Frequently Asked Questions

What is a circuit breaker in stock trading?

A circuit breaker is a mechanism that temporarily halts trading on an exchange when a major index falls by a certain percentage. In South Korea, the Kospi triggers a 20-minute halt if it drops 8% or more from the previous close. It’s designed to prevent panic selling and give traders time to assess the situation.

Why did South Korea’s Kospi halt three times this week?

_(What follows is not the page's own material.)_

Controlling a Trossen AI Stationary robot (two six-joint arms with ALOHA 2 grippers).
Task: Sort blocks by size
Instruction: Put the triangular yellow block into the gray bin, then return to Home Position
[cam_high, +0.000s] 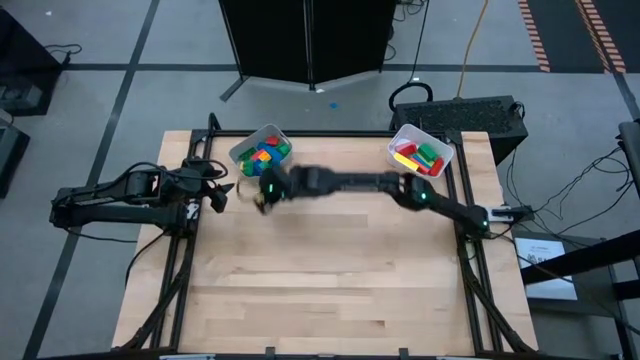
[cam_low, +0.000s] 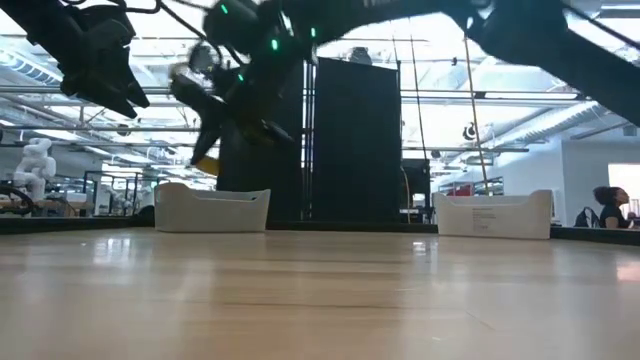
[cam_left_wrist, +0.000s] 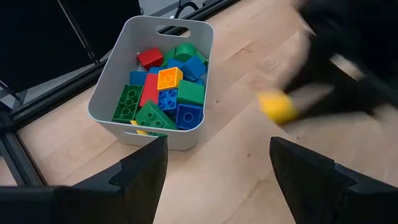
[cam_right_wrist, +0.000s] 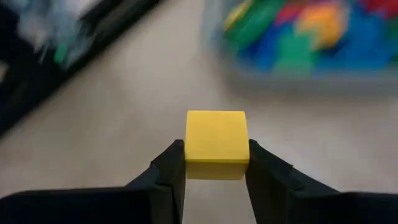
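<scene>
My right gripper (cam_high: 262, 197) reaches across the table to its far left part and is shut on a small yellow block (cam_right_wrist: 216, 134). It stands just in front of the left white bin (cam_high: 262, 150), which holds several blue, green, red and orange blocks (cam_left_wrist: 165, 93). The right white bin (cam_high: 420, 152) at the far right holds red, green and yellow blocks. My left gripper (cam_left_wrist: 214, 180) is open and empty, above the table's left edge beside the left bin. The yellow block also shows in the left wrist view (cam_left_wrist: 278, 106). My right gripper pinches the yellow block by two opposite sides (cam_right_wrist: 189, 146) between its two fingertips (cam_right_wrist: 171, 165). The block's flat top face shows between the fingers. The block is lifted clear of the table, as the low view (cam_low: 205, 160) shows.
Both bins stand along the table's far edge (cam_high: 340, 135). The bare wooden tabletop (cam_high: 330, 280) lies in the middle and near part. A dark frame (cam_high: 180, 270) runs along the left and right sides. A person (cam_low: 608, 205) shows far off in the room.
</scene>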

The Kospi halted three times because of a severe sell-off in technology stocks, driven by growing doubts about AI profitability and oversupply in the memory-chip sector. The index fell more than 8% on three separate sessions, triggering the circuit breaker each time. It’s the first time such frequent halts have occurred since the 2020 COVID crash.

How does the Asian tech rout affect global markets?

Asia’s tech slump has spilled over into European and US futures, with the S&P 500 and Nasdaq 100 pointing lower. Major chipmakers like TSMC, Samsung, and SK Hynix are heavily integrated into global supply chains, so a prolonged downturn could raise costs for electronics and delay AI infrastructure investments worldwide. Investors are watching for further volatility in the coming days.